▸ **Task**
Nothing but the lines below from the one with "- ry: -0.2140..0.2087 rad" through the one with "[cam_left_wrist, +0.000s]" should be output, each exactly as given, and no pictures.

▸ **Provided material**
----

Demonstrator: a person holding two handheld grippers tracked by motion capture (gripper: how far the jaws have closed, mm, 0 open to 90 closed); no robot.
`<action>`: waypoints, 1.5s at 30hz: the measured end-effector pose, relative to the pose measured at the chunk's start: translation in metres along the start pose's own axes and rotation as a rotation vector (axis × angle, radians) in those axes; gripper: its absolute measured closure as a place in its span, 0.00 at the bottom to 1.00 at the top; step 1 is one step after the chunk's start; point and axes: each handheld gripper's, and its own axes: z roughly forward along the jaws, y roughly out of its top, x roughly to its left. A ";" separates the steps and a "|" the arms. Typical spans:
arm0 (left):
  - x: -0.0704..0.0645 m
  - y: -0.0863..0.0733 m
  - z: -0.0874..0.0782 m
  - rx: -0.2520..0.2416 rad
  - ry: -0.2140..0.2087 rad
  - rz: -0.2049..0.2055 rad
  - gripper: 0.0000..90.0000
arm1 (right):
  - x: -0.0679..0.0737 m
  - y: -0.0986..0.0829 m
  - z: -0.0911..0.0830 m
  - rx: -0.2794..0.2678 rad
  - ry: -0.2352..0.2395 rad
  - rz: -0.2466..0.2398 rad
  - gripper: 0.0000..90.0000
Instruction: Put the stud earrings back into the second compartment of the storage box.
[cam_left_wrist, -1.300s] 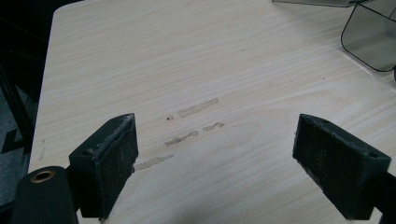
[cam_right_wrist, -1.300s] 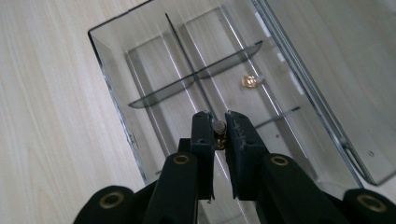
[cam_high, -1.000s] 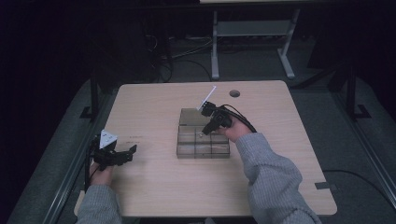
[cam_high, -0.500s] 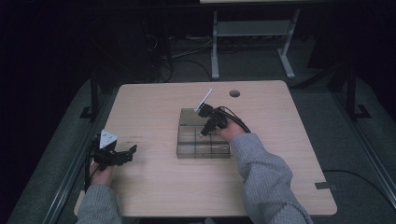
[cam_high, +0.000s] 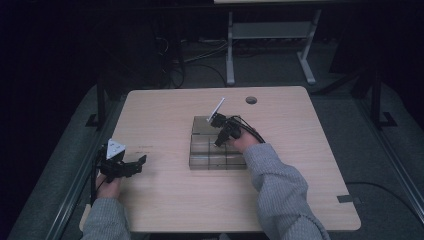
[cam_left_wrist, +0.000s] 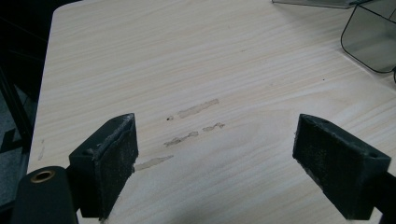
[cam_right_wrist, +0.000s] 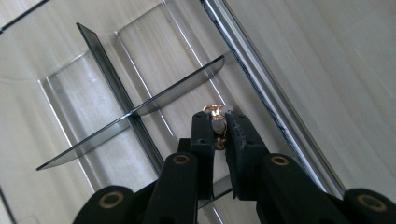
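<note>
Left gripper (cam_high: 131, 166): at 8 o'clock on the table (cam_high: 165, 200), jaws spread wide, nothing between them, pads (cam_left_wrist: 112, 165) over bare wood.
Scuff marks (cam_left_wrist: 191, 123): pale streaks on the tabletop, seen in left gripper view between the jaws; too small to make out in high view.
Organizer tray (cam_high: 200, 155): clear plastic, dark divider walls, sits at table centre; its corner (cam_left_wrist: 369, 42) shows at 1 o'clock in left gripper view.
Right gripper (cam_high: 219, 142): over the tray, jaws narrowed onto a gold trinket (cam_right_wrist: 215, 125).
Gold trinket look: small, shiny gold metal with a ring-like loop at the tip and a pale bit beside it; exact type can't tell.
Trinket place: held just above a tray compartment next to the crossed dividers (cam_right_wrist: 128, 114), near the tray's rim at 3 o'clock.
View gap: high view gives hand positions; trinket visible in right gripper view.
Change vs 0.5 s ago: right gripper has come slightly nearer the person over the tray; left gripper unmoved.
</note>
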 end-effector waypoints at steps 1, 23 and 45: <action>0.000 0.000 0.000 0.001 0.001 0.002 0.15 | 0.000 0.000 0.001 -0.001 -0.001 -0.002 0.90; 0.000 0.000 0.000 0.004 0.000 0.001 0.15 | 0.000 0.001 0.001 -0.011 -0.007 -0.003 0.87; 0.000 0.000 0.000 0.007 0.001 0.008 0.15 | 0.005 -0.013 -0.028 -0.067 0.018 -0.028 0.78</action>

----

▸ **Exercise result**
  - ry: -0.2140..0.2087 rad
  - rz: -0.2049..0.2055 rad
  - gripper: 0.0000..90.0000
arm1 (right):
  - x: -0.0679..0.0737 m
  - y: -0.0986..0.0829 m
  - z: -0.0911..0.0830 m
  - rx: -0.2794..0.2678 rad
  - ry: -0.2352..0.2395 rad
  - rz: -0.2466..0.2398 rad
  - gripper: 0.0000..90.0000
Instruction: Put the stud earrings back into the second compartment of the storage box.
[cam_left_wrist, -1.300s] 
[cam_right_wrist, -1.300s] 
[cam_high, -1.000s] 
[cam_high, -0.500s] 
[cam_high, +0.000s] 
[cam_left_wrist, +0.000s] 

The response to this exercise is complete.